Польщенно покраснев, мать Генриха поблагодарила купцов, красноречиво расхваливавших ее родину и добродетель ее молодых единоземок, а Генриху в его задумчивости ничего другого не оставалось, кроме как внимательно, с глубоким удовлетворением слушать описание земли, которую Генрих надеялся вскоре увидеть.
— Даже если вам неохота осваивать отцовское искусство, — продолжали купцы, — и вас, как нам говорили, больше привлекают науки, вам незачем принимать духовное звание [13] , незачем отвергать лучшие житейские радости. Нет ничего хорошего в том, что науки сосредоточены в руках сословия, пренебрегающего мирской жизнью, и государи окружены такими нелюдимыми несведущими советниками. Уединение не позволяет им участвовать в мирских начинаниях, так что их помыслы приобретают бесполезную направленность, и суть мирских происшествий от них ускользает. В Швабии вам встретятся миряне, без сомнения, рассудительные и многоопытные; тогда и выбирайте, какая отрасль человеческих знаний вам по душе; за добрым советом и уроком дело не станет.
13
…духовное звание… — Спор купцов с Генрихом о духовном звании, в особенности слова Генриха о науке горнего, перекликается с началом фрагмента «Христианство, или Европа»: «Как отрадны были для каждого его земные труды, когда надежное будущее было ему уготовано этими святыми людьми…» (с. 134). Напротив, аргументы купцов соотносятся с критикой священства в том же фрагменте: «Священники забыли свой истинный долг — быть первыми по уму, проницательности и образованности…» (с. 136).

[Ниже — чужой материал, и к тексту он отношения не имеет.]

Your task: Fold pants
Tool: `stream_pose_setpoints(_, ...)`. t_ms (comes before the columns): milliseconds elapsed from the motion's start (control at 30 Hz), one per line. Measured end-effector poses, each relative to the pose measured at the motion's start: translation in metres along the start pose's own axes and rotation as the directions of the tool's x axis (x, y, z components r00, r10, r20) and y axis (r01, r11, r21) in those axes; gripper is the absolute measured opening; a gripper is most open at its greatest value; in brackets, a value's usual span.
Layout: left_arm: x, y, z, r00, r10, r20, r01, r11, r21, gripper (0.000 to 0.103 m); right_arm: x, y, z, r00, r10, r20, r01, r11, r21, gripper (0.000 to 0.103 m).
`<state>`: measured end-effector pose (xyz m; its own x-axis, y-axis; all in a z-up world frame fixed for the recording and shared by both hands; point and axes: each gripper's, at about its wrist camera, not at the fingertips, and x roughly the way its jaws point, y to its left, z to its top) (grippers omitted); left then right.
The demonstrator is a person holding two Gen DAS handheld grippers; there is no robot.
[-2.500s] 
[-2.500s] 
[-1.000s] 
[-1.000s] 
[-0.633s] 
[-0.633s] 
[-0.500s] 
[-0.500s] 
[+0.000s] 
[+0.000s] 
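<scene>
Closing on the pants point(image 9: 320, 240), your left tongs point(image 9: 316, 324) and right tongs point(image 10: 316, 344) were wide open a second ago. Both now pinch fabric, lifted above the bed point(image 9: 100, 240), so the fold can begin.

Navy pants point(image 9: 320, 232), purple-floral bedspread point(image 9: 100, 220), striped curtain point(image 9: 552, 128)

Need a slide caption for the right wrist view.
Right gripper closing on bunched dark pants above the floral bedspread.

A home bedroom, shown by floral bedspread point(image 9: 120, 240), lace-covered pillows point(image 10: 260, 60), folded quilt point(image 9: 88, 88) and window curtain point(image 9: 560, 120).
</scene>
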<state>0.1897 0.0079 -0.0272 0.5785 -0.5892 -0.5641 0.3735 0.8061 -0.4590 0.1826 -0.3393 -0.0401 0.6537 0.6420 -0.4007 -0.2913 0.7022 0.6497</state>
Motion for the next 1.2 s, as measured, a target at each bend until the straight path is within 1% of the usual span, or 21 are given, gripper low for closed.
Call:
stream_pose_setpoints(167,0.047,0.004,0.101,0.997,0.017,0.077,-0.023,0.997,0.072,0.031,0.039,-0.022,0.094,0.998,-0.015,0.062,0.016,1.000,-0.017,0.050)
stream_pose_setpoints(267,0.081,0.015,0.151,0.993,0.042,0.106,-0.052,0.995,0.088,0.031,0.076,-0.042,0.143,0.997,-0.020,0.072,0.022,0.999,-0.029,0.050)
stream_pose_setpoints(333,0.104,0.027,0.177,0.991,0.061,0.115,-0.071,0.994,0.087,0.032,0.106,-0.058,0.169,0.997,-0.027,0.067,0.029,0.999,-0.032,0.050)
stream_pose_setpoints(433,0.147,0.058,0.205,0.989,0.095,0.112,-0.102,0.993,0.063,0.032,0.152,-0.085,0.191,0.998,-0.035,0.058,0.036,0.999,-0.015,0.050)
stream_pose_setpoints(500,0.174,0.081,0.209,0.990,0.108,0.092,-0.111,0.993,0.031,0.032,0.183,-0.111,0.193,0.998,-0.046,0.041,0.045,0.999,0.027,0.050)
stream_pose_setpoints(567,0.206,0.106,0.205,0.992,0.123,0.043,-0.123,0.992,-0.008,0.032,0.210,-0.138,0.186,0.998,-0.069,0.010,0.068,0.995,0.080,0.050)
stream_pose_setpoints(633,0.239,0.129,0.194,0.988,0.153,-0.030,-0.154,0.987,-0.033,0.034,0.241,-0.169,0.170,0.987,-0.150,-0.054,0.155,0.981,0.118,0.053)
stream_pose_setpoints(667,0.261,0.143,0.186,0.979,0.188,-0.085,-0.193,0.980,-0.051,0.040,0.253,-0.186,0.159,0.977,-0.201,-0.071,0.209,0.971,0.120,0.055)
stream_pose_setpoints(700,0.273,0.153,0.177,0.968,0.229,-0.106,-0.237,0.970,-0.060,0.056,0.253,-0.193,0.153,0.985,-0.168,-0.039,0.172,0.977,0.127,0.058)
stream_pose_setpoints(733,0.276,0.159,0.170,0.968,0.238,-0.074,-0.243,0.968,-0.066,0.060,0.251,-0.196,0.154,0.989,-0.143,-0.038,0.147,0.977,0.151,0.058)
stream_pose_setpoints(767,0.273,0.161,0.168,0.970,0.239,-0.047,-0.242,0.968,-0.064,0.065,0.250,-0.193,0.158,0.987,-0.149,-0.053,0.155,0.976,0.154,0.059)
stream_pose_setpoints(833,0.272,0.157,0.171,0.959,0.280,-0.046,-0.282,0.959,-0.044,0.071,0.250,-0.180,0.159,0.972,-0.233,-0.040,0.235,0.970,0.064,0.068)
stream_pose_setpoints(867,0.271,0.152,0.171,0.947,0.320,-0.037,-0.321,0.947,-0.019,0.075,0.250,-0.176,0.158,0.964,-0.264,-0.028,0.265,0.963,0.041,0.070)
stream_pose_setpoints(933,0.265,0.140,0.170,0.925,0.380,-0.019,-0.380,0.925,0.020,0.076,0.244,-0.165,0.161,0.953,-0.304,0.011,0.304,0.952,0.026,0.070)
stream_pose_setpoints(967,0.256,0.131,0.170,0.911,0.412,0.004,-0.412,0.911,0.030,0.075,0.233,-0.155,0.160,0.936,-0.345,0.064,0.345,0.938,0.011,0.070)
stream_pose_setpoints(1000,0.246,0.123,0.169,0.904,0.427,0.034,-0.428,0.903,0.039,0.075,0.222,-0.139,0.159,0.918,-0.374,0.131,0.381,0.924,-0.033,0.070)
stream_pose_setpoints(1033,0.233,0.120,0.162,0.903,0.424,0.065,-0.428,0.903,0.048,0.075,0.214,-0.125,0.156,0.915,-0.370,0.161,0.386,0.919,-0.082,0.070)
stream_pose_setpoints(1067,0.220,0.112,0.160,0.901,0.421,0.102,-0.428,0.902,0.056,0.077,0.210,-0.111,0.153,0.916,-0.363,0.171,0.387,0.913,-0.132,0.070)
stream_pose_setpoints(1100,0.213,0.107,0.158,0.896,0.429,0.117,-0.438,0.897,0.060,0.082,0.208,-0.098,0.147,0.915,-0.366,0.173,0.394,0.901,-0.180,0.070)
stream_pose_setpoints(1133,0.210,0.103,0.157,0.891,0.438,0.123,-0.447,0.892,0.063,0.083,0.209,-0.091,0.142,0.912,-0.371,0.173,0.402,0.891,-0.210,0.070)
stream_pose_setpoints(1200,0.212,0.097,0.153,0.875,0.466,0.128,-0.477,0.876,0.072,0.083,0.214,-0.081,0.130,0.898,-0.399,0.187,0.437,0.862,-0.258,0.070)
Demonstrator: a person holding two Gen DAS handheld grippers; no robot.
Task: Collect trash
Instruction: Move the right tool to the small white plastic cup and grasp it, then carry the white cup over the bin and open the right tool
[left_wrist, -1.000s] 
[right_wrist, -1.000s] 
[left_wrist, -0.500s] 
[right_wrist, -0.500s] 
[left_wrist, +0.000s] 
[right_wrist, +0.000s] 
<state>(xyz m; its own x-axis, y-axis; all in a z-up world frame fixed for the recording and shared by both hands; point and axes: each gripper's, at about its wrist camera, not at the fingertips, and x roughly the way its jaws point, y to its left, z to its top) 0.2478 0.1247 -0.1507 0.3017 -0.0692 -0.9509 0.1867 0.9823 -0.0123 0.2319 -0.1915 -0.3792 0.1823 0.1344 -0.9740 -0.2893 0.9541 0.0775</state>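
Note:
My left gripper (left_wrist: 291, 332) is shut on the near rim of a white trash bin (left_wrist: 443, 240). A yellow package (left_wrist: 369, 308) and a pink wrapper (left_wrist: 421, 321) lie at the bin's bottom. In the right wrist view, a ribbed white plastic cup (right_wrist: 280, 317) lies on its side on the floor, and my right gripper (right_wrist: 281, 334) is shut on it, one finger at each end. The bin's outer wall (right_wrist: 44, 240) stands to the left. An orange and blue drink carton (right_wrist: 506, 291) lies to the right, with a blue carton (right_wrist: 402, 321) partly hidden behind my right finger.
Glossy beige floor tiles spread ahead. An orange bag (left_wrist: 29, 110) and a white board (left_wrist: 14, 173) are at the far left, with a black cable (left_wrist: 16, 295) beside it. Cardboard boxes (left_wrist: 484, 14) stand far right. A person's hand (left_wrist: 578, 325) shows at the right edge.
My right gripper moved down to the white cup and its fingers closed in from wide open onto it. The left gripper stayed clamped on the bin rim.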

Тут Генриху пришел на память его друг, придворный капеллан, и юноша молвил немного погодя:
— Конечно, мне при моей неосведомленности во всем житейском не подобает перечить, когда вы утверждаете, будто священнику не доступно суждение и руководство в мирских обстоятельствах, однако не позволительно ли мне напомнить вам о нашем достойнейшем придворном капеллане: уж если кто мудр, так это он; его уроки и наставления со мной неразлучны.
— Всем сердцем, — ответили купцы, — мы благоговеем перед этим превосходным человеком, но мы можем одобрить ваше мнение о нем лишь постольку, поскольку вы имеете в виду мудрый образ жизни, угодный Богу. Если вы полагаете, что его жизненный опыт не уступает его благочестию, то мы должны возразить вам, не взыщите. Однако, сдается нам, добрая слава святого человека ничуть не пострадает от этого; он слишком привержен горнему, чтобы изощряться в проницательном исследовании вещей, свойственных нашей земной юдоли.